“Thank God you did not sign your name to a lie,” said Mildred, with a sigh of relief.

“I am sorry my wife of fourteen years should think me capable of falsehood on the document that sealed my fate with hers.”

“O, George, I know how true you are—how true and upright you have been in every word and act of your life since we two have been one. It is not in my nature to misjudge you. I cannot think you capable of wrong-doing to any one under strongest temptation. I cannot believe that Fate could set such a snare for you as could entrap you into one dishonourable act; but I am tortured by the thought of a past life of which I know nothing. Why did you hide your marriage from me when we were lovers? Why are you silent and secret now, when I am your wife, the other half of yourself, ready to sympathise with you, to share the burden of dark memories? Trust me, George. Trust me, dear love, and let us be again as we have been, united in every thought.”
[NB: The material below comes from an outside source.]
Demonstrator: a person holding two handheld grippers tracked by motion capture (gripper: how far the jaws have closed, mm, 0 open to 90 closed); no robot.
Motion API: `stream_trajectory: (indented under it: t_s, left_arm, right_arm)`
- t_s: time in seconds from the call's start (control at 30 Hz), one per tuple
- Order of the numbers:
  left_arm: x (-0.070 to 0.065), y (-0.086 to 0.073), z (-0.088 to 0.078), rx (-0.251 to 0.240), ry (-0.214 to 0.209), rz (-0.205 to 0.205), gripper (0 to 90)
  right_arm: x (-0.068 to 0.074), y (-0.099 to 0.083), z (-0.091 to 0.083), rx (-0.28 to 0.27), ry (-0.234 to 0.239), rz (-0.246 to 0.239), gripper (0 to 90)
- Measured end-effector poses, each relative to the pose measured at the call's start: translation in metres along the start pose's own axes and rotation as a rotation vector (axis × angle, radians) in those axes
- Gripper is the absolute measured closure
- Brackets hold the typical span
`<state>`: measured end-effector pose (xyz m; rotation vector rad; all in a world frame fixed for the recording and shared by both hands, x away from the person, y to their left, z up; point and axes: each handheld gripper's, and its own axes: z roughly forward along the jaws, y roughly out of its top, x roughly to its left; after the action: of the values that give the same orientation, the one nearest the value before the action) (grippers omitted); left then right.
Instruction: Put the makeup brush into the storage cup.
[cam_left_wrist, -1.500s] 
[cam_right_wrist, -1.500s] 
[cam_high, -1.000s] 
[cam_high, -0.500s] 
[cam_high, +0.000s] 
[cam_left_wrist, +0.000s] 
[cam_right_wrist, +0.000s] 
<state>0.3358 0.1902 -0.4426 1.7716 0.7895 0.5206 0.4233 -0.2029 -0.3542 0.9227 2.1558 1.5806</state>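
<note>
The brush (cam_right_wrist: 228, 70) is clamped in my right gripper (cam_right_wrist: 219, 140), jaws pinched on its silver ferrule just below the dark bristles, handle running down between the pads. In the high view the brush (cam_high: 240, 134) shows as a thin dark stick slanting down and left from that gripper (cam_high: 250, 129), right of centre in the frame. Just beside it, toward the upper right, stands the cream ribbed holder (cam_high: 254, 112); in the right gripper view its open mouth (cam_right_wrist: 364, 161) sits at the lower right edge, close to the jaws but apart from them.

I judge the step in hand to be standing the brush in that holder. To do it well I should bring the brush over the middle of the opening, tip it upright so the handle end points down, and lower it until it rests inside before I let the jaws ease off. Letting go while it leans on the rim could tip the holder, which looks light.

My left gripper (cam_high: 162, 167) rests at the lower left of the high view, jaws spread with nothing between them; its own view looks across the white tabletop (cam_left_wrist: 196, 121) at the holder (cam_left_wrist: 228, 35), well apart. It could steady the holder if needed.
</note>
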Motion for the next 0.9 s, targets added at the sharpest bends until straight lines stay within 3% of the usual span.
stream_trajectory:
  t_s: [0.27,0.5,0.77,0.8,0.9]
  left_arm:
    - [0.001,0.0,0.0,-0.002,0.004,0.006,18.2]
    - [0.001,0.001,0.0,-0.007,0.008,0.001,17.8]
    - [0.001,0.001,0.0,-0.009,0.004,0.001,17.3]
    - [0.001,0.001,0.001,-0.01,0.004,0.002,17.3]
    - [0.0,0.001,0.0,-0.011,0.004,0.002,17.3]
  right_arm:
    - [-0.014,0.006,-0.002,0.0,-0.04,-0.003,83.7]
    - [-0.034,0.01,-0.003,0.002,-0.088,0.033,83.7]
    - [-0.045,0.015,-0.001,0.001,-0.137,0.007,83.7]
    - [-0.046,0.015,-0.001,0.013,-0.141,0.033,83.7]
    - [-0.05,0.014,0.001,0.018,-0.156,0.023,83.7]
“You do not know what you are asking me, Mildred,” said George Greswold, in his deep, grave voice, looking at her with haggard reproachful eyes. “You cannot measure the torture you are inflicting by this aimless curiosity.”

“You cannot measure the agony of doubt which I have suffered since I knew that you loved another woman before you loved me—loved her so well that you cannot bear even to speak of that past life which you lived with her—regret her so intensely that now, after fourteen years of wedded life with me, the mere memory of that lost love can plunge you into gloom and despair,” said Mildred passionately.

That smothered fire of jealousy which had been smouldering in her breast for weeks broke out all at once in impetuous speech. She no longer cared what she said. Her only thought was that the dead love had been dearer than the living, that she had been cozened by a lover whose heart had never been wholly hers.

“You are very cruel, Mildred,” her husband answered quietly. “You are probing an old wound, and a deep one, to the quick. You wrong yourself more than you wrong me by causeless jealousy and unworthy doubts. Yes, I did conceal the fact of my first marriage—not because I had loved my wife too well, but because I had not loved her well enough. I was silent about a period of my life which was one of intense misery—which it was my duty to myself to forget, if it were possible to forget—which it was perilous to remember. My only chance of happiness—or peace of mind—lay in oblivion of that bitter time. It was only when I loved you that I began to believe forgetfulness was possible. I courted oblivion by every means in my power. I told myself that the man who had so suffered was a man who had ceased to exist. George Ransome was dead. George Greswold stood on the threshold of a new life, with infinite capacities for happiness. I told myself that I might be a beloved and honoured husband—which I had never been—a useful member of society—which I had not been hitherto. Until that hour all things had been against me. With you for my wife all things would be in my favour. For thirteen happy years this promise of our marriage morning was fully realised; then came our child’s death; and now comes your estrangement.”

“I am not estranged, George. It is only my dread of the beginning of estrangement which tortures me. Since that man spoke of your first wife, I have brooded perpetually upon that hidden past. It is weak, I know, to have done so. I ought to trust unquestioningly: but I cannot, I cannot. I love you too well to love without jealousy.”

“Well, let the veil be lifted then, since it must be so. Ask what questions you please, and I will answer them—as best I can.”

“You are very good,” she faltered, drawing a little nearer to him, leaning her head against his shoulder as she talked to him, and laying her hand on his as it lay before him on the desk, tightly clenched. “Tell me, dear, were you happy with your first wife?”